* TASK STATEMENT: Copy each line below exactly as it appears. Pictures are to be omitted.

* DATASET EXTRACT:
※ ※ ※

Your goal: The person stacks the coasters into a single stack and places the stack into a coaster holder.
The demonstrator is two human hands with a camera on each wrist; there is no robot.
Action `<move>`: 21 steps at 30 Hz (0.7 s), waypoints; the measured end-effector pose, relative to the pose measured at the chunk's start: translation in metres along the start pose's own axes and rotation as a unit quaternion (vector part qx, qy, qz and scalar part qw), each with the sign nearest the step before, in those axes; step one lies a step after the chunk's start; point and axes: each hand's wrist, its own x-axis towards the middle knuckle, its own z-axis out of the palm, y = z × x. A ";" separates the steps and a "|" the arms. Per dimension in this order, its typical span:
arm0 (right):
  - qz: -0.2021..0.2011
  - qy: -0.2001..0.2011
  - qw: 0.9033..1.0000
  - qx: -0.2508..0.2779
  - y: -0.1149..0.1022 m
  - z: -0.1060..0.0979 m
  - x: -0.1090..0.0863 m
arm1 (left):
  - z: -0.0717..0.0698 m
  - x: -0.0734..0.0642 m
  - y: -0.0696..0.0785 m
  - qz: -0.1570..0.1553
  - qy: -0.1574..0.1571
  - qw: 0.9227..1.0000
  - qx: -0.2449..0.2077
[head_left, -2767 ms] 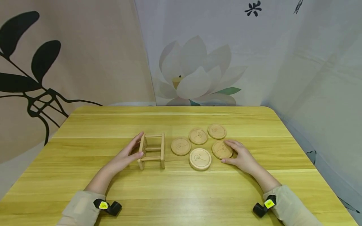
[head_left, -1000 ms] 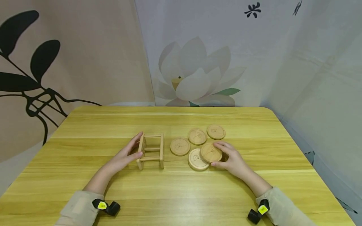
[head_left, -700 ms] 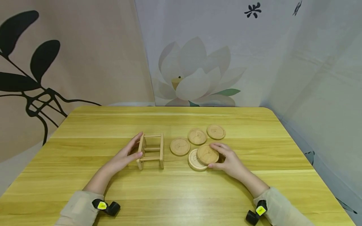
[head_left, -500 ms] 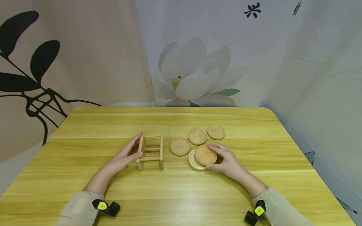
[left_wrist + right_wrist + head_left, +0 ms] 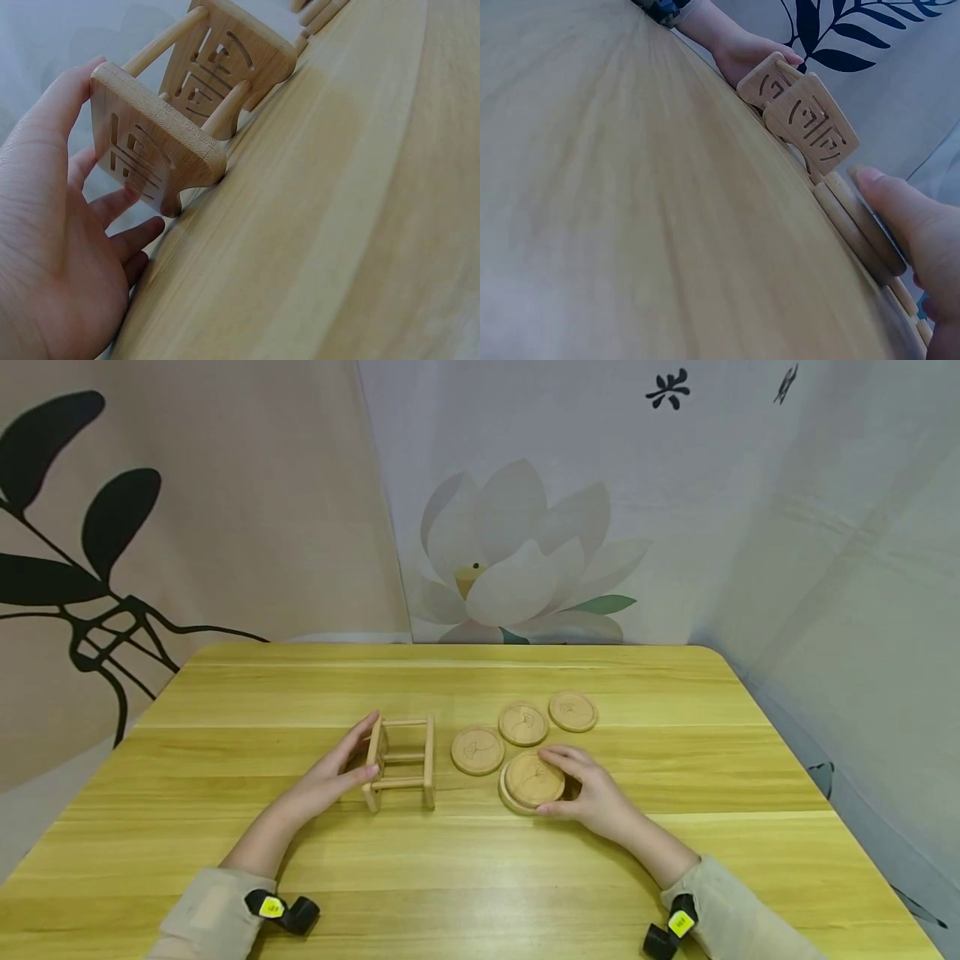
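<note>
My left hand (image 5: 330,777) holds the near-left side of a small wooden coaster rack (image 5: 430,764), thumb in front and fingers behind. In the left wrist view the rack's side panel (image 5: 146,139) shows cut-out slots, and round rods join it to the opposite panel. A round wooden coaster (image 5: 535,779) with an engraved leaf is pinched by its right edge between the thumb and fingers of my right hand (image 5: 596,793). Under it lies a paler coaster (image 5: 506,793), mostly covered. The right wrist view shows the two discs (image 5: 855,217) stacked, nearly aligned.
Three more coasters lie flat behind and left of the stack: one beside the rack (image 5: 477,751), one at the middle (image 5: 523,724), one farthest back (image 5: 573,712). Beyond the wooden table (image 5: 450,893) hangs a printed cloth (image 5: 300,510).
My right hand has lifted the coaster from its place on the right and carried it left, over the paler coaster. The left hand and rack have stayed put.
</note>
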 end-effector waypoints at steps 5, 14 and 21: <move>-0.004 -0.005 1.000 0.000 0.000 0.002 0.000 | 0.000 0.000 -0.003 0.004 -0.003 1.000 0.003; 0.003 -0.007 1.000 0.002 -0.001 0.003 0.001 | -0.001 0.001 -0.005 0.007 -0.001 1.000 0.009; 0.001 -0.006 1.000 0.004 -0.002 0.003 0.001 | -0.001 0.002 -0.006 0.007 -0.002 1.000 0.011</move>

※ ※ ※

* EXPECTED OUTPUT:
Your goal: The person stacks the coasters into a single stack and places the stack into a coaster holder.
The demonstrator is two human hands with a camera on each wrist; there is no robot.
Action `<move>`: 21 steps at 30 Hz (0.7 s), waypoints; the measured end-effector pose, relative to the pose measured at the chunk's start: translation in metres along the start pose's own axes and rotation as a unit quaternion (vector part qx, qy, qz and scalar part qw), each with the sign nearest the step before, in those axes; step one lies a step after the chunk's start; point and axes: each hand's wrist, its own x-axis towards the middle knuckle, its own z-axis out of the palm, y = z × x. A ";" separates the steps and a "|" the arms. Per dimension in this order, its typical span:
arm0 (right):
  - qz: -0.2021..0.2011
  - qy: -0.2001..0.2011
  - qw: 0.9033..1.0000
  - qx: -0.2508..0.2779
  - y: -0.1149..0.1022 m
  - z: -0.1060..0.0979 m
  - x: -0.1090..0.0863 m
arm1 (left):
  - z: -0.0717..0.0698 m
  - x: -0.0734..0.0642 m
  - y: -0.0696..0.0785 m
  - qz: -0.1570..0.1553
  - qy: -0.1574..0.1571
  - qw: 0.9227..1.0000
  - qx: -0.2449..0.2077
[head_left, -2767 ms] 
[head_left, -1000 ms] 
[head_left, -700 ms] 
[head_left, -500 ms] 
[left_wrist + right_wrist + head_left, +0 ms] 
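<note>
My left hand (image 5: 330,777) holds the near-left side of a small wooden coaster rack (image 5: 430,764), thumb in front and fingers behind. In the left wrist view the rack's side panel (image 5: 146,139) shows cut-out slots, and round rods join it to the opposite panel. A round wooden coaster (image 5: 535,779) with an engraved leaf is pinched by its right edge between the thumb and fingers of my right hand (image 5: 596,793). Under it lies a paler coaster (image 5: 506,793), mostly covered. The right wrist view shows the two discs (image 5: 855,217) stacked, nearly aligned.
Three more coasters lie flat behind and left of the stack: one beside the rack (image 5: 477,751), one at the middle (image 5: 523,724), one farthest back (image 5: 573,712). Beyond the wooden table (image 5: 450,893) hangs a printed cloth (image 5: 300,510).
My right hand has lifted the coaster from its place on the right and carried it left, over the paler coaster. The left hand and rack have stayed put.
</note>
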 end-effector waypoints at steps 5, 14 and 21: <move>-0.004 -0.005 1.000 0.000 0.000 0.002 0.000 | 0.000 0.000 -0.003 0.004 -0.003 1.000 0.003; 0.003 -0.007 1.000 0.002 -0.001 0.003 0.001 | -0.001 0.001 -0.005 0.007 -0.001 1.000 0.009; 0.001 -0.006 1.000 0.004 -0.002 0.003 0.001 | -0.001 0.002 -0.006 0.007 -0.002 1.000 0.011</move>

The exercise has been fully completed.